Point over the right side of the abdomen

McBurney's point is the point over the right side of the abdomen that is one-third of the distance from the anterior superior iliac spine to the umbilicus (navel). This is near the most common location of the appendix.

== Location ==
McBurney's point is located one third of the distance from the right anterior superior iliac spine to the umbilicus (navel). This point roughly corresponds to the most common location of the base of the appendix, where it is attached to the cecum.

Normal location of the appendix relative to other organs of the digestive system (anterior view). Cecum and appendix are visible at bottom left.

=== Appendicitis ===
Deep tenderness at McBurney's point, known as McBurney's sign, is a sign of acute appendicitis. The clinical sign of referred pain in the epigastrium when pressure is applied is also known as Aaron's sign. Specific localization of tenderness to McBurney's point indicates that inflammation is no longer limited to the lumen of the bowel (which localizes pain poorly), and is irritating the lining of the peritoneum at the place where the peritoneum comes into contact with the appendix.

Tenderness at McBurney's point suggests the evolution of acute appendicitis to a later stage, and thus, the increased likelihood of rupture. Other abdominal processes can also sometimes cause tenderness at McBurney's point. Thus, this sign is highly useful but neither necessary nor sufficient to make a diagnosis of acute appendicitis. The anatomical position of the appendix is highly variable (for example in retrocaecal appendix, an appendix behind the caecum), which also limits the use of this sign, as many cases of appendicitis do not cause point tenderness at McBurney's point. For most open appendectomies (as opposed to laparoscopic appendectomies), the incision is made at McBurney's point.

=== Pseudoaneurysm ===
A pseudoaneurysm in the aorta may be treated surgically, with an incision made between McBurney's point and the lower intercostal spaces.

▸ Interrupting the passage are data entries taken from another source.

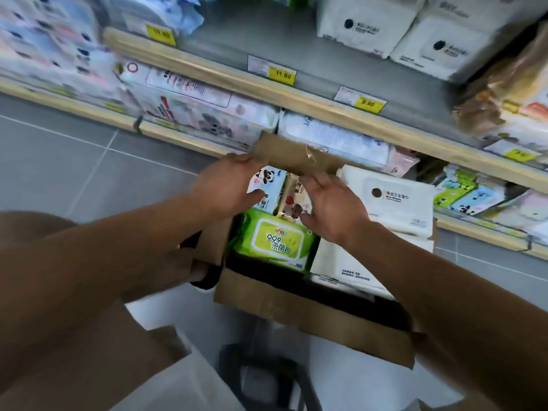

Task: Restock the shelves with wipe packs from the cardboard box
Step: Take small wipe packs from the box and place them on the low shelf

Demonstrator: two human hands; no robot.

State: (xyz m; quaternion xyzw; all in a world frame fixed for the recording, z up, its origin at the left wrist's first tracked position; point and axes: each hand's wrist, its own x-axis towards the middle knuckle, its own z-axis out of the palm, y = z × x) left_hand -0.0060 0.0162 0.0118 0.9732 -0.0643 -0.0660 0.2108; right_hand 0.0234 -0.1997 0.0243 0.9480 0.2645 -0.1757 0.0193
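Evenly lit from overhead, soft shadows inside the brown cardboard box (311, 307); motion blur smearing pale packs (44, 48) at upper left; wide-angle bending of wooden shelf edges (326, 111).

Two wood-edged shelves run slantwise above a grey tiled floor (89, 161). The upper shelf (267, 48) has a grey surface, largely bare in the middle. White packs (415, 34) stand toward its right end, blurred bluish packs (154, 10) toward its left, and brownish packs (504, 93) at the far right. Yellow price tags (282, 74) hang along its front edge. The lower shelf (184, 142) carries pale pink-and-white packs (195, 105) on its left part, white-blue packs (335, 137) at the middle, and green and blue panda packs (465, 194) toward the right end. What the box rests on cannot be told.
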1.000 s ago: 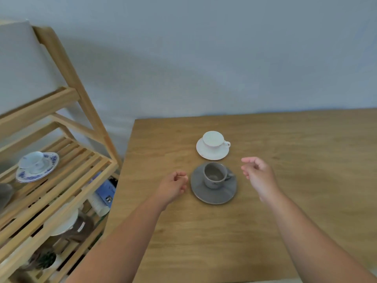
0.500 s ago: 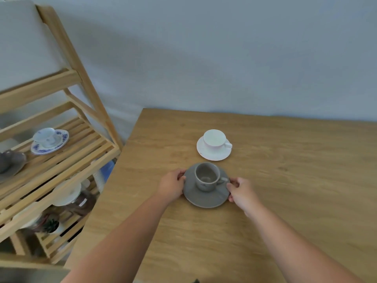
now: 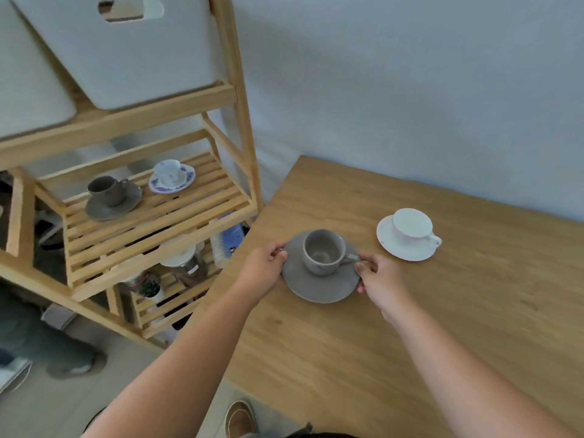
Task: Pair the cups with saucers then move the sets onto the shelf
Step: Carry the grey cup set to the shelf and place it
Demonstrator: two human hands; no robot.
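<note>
A grey cup (image 3: 322, 251) stands on a grey saucer (image 3: 319, 287) near the left edge of the wooden table (image 3: 442, 327). My left hand (image 3: 264, 271) grips the saucer's left rim and my right hand (image 3: 380, 279) grips its right rim. A white cup (image 3: 410, 222) on a white saucer (image 3: 407, 249) rests further right on the table. On the slatted wooden shelf (image 3: 151, 222) at the left stand a dark grey cup on its saucer (image 3: 112, 197) and a blue-patterned white cup on its saucer (image 3: 172, 177).
White storage bins (image 3: 126, 52) fill the shelf's top level. The lower level holds jars, a small plant (image 3: 150, 289) and a blue-labelled item (image 3: 230, 237). A grey wall runs behind. My shoe (image 3: 240, 418) and the floor show below.
Both hands have closed in on the grey saucer's rims from either side. The view has swung left, so the set sits nearer the table's left edge and the shelf shows more fully.
</note>
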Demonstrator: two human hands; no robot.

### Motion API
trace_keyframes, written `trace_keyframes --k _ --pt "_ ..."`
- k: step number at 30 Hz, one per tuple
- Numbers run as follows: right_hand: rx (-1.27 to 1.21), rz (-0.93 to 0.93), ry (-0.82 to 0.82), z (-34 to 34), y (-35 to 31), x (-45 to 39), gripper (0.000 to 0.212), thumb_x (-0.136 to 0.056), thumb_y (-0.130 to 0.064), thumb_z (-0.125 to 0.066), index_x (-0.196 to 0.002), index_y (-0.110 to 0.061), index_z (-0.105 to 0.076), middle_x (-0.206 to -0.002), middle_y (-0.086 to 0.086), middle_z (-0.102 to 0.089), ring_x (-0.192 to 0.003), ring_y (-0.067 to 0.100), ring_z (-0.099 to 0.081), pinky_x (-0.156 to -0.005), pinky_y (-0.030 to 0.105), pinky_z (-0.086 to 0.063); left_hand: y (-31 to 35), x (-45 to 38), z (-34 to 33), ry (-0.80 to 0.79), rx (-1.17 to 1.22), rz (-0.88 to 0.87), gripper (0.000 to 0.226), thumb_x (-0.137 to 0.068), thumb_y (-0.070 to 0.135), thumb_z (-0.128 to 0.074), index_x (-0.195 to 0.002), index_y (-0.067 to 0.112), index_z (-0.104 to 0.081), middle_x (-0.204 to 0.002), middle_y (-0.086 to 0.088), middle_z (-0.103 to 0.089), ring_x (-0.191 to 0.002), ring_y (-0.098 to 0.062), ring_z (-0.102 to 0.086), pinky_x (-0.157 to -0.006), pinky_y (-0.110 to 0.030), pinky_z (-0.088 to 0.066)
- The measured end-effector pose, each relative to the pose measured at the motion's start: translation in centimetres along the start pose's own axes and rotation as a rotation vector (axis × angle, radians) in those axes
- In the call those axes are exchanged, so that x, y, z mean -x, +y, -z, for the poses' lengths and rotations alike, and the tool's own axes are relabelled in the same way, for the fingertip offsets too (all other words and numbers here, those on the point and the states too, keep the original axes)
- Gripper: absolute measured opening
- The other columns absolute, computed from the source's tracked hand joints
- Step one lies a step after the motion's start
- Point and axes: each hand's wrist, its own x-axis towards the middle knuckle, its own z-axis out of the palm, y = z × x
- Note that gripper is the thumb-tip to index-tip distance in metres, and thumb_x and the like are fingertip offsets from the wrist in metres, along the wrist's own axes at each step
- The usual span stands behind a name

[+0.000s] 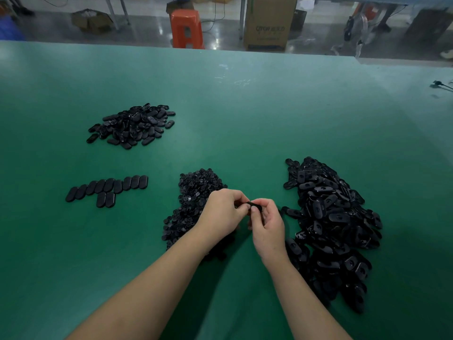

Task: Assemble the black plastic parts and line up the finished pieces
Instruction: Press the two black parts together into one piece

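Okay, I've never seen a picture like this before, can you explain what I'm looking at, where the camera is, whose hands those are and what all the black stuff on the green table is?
There is no machine here. One wide-angle camera sits on a person's head and looks forward and down, so the two bare arms coming in from the bottom are that person's own. The left hand and right hand meet in the middle and pinch a small black part between them, apparently fitting pieces together.

On the green table lie three heaps of black plastic: small round pieces just behind the left hand, a big heap of oval pieces on the right, and a smaller oval heap far left. Nearer on the left, oval pieces lie side by side in a neat row, with two more below it; these look like the finished ones.
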Motion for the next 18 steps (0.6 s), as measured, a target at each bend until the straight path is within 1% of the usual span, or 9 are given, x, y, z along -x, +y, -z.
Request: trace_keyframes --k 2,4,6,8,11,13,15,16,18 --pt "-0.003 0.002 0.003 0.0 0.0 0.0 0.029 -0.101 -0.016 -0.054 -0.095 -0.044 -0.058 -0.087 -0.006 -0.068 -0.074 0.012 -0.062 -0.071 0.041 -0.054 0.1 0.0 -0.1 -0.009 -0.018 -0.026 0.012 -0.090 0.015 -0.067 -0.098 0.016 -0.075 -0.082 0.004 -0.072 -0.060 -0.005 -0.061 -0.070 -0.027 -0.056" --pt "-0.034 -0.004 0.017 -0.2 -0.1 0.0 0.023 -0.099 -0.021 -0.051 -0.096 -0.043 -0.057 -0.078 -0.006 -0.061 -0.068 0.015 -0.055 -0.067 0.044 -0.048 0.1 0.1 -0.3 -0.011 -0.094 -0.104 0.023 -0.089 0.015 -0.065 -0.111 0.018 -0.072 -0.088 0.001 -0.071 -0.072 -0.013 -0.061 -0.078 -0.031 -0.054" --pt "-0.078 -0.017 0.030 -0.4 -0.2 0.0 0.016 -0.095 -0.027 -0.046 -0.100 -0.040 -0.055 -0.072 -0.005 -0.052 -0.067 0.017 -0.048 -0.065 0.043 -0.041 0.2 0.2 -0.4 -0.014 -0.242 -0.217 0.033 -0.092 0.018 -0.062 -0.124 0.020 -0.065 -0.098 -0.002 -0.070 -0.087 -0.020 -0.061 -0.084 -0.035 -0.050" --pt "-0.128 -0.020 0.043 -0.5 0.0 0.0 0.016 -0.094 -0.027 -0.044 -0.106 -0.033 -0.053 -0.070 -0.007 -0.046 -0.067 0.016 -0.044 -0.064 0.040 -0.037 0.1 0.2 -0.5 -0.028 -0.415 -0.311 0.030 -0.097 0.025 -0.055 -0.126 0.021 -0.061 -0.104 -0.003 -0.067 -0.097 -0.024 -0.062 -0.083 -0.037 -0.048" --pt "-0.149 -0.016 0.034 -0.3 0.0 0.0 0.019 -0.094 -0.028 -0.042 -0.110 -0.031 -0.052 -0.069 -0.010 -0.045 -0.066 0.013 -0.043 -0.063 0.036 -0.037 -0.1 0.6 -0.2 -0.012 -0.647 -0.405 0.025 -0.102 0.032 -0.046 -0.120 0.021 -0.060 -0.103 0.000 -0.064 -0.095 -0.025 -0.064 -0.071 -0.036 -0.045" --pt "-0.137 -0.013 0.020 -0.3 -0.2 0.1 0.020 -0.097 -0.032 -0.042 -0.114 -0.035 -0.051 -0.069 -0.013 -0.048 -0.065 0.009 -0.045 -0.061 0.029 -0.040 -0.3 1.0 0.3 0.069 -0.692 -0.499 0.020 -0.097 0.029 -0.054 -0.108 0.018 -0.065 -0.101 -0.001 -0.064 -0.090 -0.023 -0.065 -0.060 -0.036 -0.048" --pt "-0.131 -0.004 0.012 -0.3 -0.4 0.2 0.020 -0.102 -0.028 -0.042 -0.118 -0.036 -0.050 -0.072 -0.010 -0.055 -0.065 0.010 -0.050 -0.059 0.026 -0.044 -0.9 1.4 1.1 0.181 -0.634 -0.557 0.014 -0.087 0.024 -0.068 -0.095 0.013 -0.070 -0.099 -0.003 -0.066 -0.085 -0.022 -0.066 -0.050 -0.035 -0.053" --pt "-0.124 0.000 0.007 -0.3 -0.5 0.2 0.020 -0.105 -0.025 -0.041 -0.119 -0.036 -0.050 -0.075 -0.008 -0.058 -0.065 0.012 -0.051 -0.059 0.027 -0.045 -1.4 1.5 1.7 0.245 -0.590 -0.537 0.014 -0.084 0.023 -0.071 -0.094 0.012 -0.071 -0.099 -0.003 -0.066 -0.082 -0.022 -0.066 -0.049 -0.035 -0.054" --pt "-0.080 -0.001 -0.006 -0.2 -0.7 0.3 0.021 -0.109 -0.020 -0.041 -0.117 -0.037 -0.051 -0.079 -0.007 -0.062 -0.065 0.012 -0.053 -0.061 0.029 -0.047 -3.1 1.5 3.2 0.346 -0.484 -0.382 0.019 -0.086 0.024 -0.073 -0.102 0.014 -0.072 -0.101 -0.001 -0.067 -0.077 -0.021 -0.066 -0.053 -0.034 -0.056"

=== Peritoneal dialysis ===
McBurney's point may be a useful site for insertion of a peritoneal dialysis catheter.

==History==
McBurney's point is named after American surgeon Charles McBurney (1845–1913). McBurney himself did not locate his point in a precise way in his original article.

The seat of greatest pain, determined by the pressure of one finger, has been very exactly between an inch and a half and two inches from the anterior spinous process of the ilium on a straight line drawn from that process to the umbilicus
— Charles McBurney, "Experience with Early Operative Interference in Cases of Disease of the Vermiform Appendix"; New York Medical Journal, 1889, 50: 676–684 [pg 678].